Some might say the first male marathon was fueled by joy, and the first female marathon was fueled by rage.
I had started this marathon out of wrath, and even after exhausting my body to its physical max, I still had it in me. If I’d had more energy, I would’ve screamed in terror at this realization, because even twenty-six miles later I was still unable to control this. Maybe, I would never be able to control myself, how I feel. Maybe I would always be a slave to my emotional whims.

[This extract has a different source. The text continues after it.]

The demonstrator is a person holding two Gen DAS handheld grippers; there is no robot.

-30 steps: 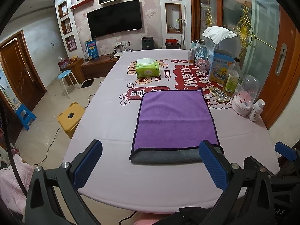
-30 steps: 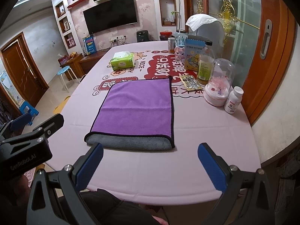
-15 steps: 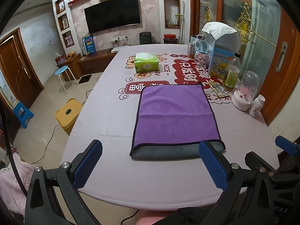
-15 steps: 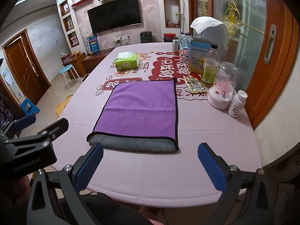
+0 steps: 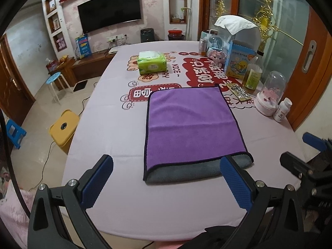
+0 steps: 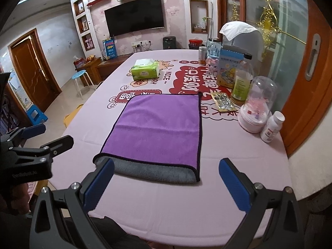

I locked eyes with fine-haired Colleen, who recognized me first because I had spent so much of the race that morning competing with her, but also because I was literally wearing the same pale blue uniform top I’d raced in. I watched her expression morph from passive elation to confusion, then maybe even eyebrow-raised fear. I can imagine I looked pretty jarring, post-marathon and angry-death glare, haggard and woozy like a drunkard.
I held her gaze and she stared at me until my legs gave out, my vision went black, and I collapsed to the ground, middle finger still in the air.